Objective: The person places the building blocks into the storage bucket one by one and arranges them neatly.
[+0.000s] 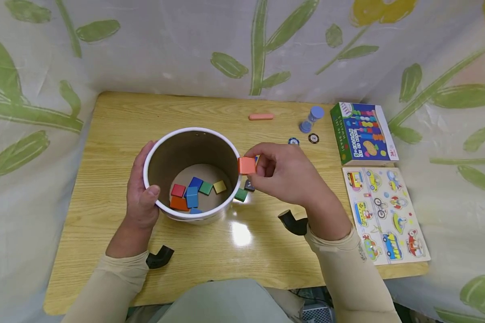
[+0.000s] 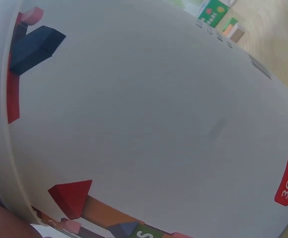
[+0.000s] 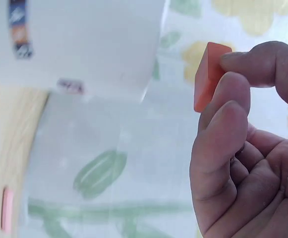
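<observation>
My left hand (image 1: 142, 197) grips a round white bucket (image 1: 194, 130) at its left side, thumb over the rim. In the left wrist view the bucket's printed outer wall (image 2: 144, 114) fills most of the picture. Several coloured blocks lie on the bucket's floor, among them a light blue block (image 1: 191, 197), an orange block (image 1: 179, 203) and a yellow block (image 1: 220, 186). Between thumb and fingers my right hand (image 1: 284, 172) pinches an orange-red block (image 1: 247, 165) at the bucket's right rim. The right wrist view shows this flat block (image 3: 210, 74) held at the fingertips.
Right of the bucket lie a green block (image 1: 240, 194) and a dark block (image 1: 249, 185). Farther back are a pink stick (image 1: 261, 116), a blue hourglass (image 1: 311, 119) and a dark chip (image 1: 313, 138). A toy box (image 1: 363, 132) and a vehicle puzzle board (image 1: 384, 215) occupy the right edge.
</observation>
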Demonstrator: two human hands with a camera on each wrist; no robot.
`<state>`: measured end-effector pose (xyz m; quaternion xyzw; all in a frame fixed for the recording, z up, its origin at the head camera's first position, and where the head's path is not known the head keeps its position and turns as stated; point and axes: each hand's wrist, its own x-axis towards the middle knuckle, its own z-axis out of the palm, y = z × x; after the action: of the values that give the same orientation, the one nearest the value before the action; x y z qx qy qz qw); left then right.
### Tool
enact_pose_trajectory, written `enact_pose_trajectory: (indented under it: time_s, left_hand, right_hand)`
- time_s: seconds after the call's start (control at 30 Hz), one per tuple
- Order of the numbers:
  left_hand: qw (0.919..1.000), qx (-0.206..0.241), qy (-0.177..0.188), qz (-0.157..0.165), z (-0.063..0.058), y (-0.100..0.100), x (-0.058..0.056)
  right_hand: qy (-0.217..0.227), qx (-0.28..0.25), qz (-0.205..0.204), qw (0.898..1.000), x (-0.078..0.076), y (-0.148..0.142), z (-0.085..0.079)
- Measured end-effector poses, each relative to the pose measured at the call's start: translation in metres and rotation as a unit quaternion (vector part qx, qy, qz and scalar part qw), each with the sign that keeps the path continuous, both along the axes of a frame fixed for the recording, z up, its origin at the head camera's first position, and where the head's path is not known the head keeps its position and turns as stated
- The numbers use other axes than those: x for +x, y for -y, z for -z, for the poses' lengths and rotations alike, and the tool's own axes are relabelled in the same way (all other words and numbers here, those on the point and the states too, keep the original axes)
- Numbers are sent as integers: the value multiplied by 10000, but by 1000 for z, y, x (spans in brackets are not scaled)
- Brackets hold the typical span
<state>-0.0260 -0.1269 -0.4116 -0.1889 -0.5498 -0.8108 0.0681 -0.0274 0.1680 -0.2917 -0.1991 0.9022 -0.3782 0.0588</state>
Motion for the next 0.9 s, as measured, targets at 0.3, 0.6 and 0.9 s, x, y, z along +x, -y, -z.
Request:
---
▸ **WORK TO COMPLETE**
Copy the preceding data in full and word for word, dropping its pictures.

▸ **SOLVED EXERCISE**
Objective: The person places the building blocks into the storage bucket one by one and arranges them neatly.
[+0.000s] 
[+0.000s] 
[+0.000s] 
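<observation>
My left hand (image 1: 142, 197) grips a round white bucket (image 1: 194, 130) at its left side, thumb over the rim. In the left wrist view the bucket's printed outer wall (image 2: 144, 114) fills most of the picture. Several coloured blocks lie on the bucket's floor, among them a light blue block (image 1: 191, 197), an orange block (image 1: 179, 203) and a yellow block (image 1: 220, 186). Between thumb and fingers my right hand (image 1: 284, 172) pinches an orange-red block (image 1: 247, 165) at the bucket's right rim. The right wrist view shows this flat block (image 3: 210, 74) held at the fingertips.
Right of the bucket lie a green block (image 1: 240, 194) and a dark block (image 1: 249, 185). Farther back are a pink stick (image 1: 261, 116), a blue hourglass (image 1: 311, 119) and a dark chip (image 1: 313, 138). A toy box (image 1: 363, 132) and a vehicle puzzle board (image 1: 384, 215) occupy the right edge.
</observation>
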Demonstrator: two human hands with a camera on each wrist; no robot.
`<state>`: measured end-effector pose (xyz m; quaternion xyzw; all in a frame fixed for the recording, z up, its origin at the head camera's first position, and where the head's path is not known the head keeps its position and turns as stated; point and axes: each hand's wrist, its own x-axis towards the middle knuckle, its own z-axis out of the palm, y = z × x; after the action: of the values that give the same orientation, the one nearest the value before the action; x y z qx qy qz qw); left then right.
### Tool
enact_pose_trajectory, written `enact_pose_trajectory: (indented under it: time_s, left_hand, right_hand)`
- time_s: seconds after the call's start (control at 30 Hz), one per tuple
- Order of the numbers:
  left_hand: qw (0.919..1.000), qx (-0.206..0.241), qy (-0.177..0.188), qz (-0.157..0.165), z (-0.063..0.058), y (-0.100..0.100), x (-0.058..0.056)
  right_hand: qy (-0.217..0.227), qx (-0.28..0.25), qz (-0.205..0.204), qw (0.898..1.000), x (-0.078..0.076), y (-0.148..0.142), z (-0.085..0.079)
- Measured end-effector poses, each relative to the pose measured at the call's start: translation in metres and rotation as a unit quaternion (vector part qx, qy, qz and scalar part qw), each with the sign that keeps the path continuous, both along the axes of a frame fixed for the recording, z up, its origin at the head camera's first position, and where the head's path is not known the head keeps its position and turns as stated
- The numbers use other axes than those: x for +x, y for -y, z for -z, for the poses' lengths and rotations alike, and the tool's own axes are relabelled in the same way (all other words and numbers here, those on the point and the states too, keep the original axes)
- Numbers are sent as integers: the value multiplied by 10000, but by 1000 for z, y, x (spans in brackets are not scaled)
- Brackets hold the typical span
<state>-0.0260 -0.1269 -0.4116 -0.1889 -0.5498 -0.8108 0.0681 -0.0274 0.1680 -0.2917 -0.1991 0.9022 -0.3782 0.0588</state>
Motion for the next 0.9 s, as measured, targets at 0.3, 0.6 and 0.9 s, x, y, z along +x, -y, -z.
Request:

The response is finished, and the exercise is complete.